Rodrigo Rato entró en su domicilio del barrio de Salamanca con la corbata anudada al cuello y salió sin ella, detenido por fraude, blanqueo de dinero y alzamiento de bienes. Si lo buscan probablemente no encuentren un caso en el que la caída de un político se haya producido tan rápido ni desde tan alto, después de haberse metido en tantos charcos de manera sucesiva. Detenerse en ello significa comprobar cómo Rato se ha enfangado en todos los frentes de su actividad profesional. Tiene unos cuantos abiertos; da la impresión de que nada lo ha frenado en esta vida desde el momento en que el padrecito, Aznar, decidió no apostar por él como sucesor. Para el exministro de Hacienda y exdirector del Fondo Monetario Internacional no deja de ser un sarcasmo que su detención se produzca precisamente cuando la sucesión elegida maneja los hilos de la fiscalidad y Montoro levanta la voz para proclamar que la ley está por encima de amigos y compañeros.

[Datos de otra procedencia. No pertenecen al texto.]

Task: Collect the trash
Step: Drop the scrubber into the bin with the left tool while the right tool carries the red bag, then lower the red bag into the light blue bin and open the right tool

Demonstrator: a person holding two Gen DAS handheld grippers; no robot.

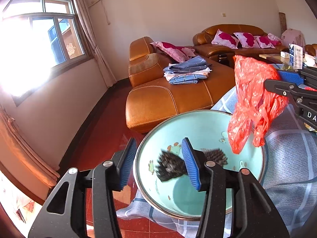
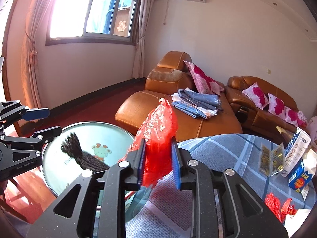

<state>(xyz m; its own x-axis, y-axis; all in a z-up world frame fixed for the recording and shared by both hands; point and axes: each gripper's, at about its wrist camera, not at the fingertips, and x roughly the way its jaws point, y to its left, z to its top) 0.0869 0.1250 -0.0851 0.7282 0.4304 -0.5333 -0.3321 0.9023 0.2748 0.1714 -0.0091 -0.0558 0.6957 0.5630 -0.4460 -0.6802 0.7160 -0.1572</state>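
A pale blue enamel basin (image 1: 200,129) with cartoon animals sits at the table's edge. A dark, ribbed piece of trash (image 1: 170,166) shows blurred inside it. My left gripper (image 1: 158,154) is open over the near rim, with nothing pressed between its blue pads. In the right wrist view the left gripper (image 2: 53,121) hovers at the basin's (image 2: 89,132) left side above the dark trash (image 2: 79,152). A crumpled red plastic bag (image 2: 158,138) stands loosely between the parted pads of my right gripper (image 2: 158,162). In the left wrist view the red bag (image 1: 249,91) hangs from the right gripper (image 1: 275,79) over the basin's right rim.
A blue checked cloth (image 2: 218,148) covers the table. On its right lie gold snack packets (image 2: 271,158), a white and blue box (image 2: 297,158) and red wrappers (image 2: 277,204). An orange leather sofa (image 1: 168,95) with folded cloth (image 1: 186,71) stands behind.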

Algunos analistas recordaban cómo Rato se había caracterizado por su beligerancia contra los defraudadores en la época en que el Partido Popular aguardaba en la oposición y Aznar no había estrenado todavía aquella carpetita azul de cartón con gomas que irradiaba austeridad. Rato, efectivamente, se rebelaba entonces contra las aministías fiscales por considerarlas, con buen criterio, un agravio hacia los contribuyentes cumplidores con Hacienda. Naturalmente, de esto ya no se acordaba cuando decidió acogerse a la decretada por su excompañero Montoro, que a la larga se ha convertido en una máquina de decapitar pollos. Bárcenas, los Pujol, el exsocio de Urdangarin, entre otros, recurrieron a ella para regularizar sumas de dinero en efectivo de origen incierto.

Por medio de su portavoz en el Congreso, el PP se ha limitado a declarar sobre la detención de Rato: «Es muy duro para todos». Mientras, la máquina de decapitar pollos espera como la cuchilla de Sansón.